• DESCRIPTION OF THE TASK
What you write should be an exact copy of the material, from its first line through the line containing "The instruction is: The".

□ □ □

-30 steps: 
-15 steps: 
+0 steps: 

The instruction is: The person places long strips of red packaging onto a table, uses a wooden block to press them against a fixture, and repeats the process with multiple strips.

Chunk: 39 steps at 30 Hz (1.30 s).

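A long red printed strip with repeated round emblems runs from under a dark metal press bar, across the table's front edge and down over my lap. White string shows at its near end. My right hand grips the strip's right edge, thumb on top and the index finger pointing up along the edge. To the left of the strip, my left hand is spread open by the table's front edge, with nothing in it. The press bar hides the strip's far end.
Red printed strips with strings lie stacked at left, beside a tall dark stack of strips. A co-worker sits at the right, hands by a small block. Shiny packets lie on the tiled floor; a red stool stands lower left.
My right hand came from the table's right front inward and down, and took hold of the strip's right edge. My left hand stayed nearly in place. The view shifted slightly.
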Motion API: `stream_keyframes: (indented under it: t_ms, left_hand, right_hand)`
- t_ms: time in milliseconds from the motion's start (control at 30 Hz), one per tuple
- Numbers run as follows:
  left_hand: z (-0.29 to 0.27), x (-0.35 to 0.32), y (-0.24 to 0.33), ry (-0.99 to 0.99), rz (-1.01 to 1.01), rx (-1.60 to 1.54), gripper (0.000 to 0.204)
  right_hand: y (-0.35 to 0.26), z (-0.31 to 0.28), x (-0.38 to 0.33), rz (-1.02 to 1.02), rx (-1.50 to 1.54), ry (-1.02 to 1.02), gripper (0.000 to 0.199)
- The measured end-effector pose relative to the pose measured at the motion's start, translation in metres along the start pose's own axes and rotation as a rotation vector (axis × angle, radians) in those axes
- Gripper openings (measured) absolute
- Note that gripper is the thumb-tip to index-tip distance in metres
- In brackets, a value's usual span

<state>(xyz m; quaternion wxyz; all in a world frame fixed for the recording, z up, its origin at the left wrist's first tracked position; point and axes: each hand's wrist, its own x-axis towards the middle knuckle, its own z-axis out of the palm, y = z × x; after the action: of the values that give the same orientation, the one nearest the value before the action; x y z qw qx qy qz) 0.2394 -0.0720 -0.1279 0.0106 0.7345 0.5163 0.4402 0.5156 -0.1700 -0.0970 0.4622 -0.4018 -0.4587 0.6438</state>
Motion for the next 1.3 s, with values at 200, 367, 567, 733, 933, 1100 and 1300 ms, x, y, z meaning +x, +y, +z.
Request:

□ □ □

• EXERCISE RESPONSE
-30 steps: 
-15 steps: 
+0 steps: 

The instruction is: The person places long strips of red packaging onto a table, uses a wooden block to press them against a fixture, and repeats the process with multiple strips.

With that, the exercise is complete.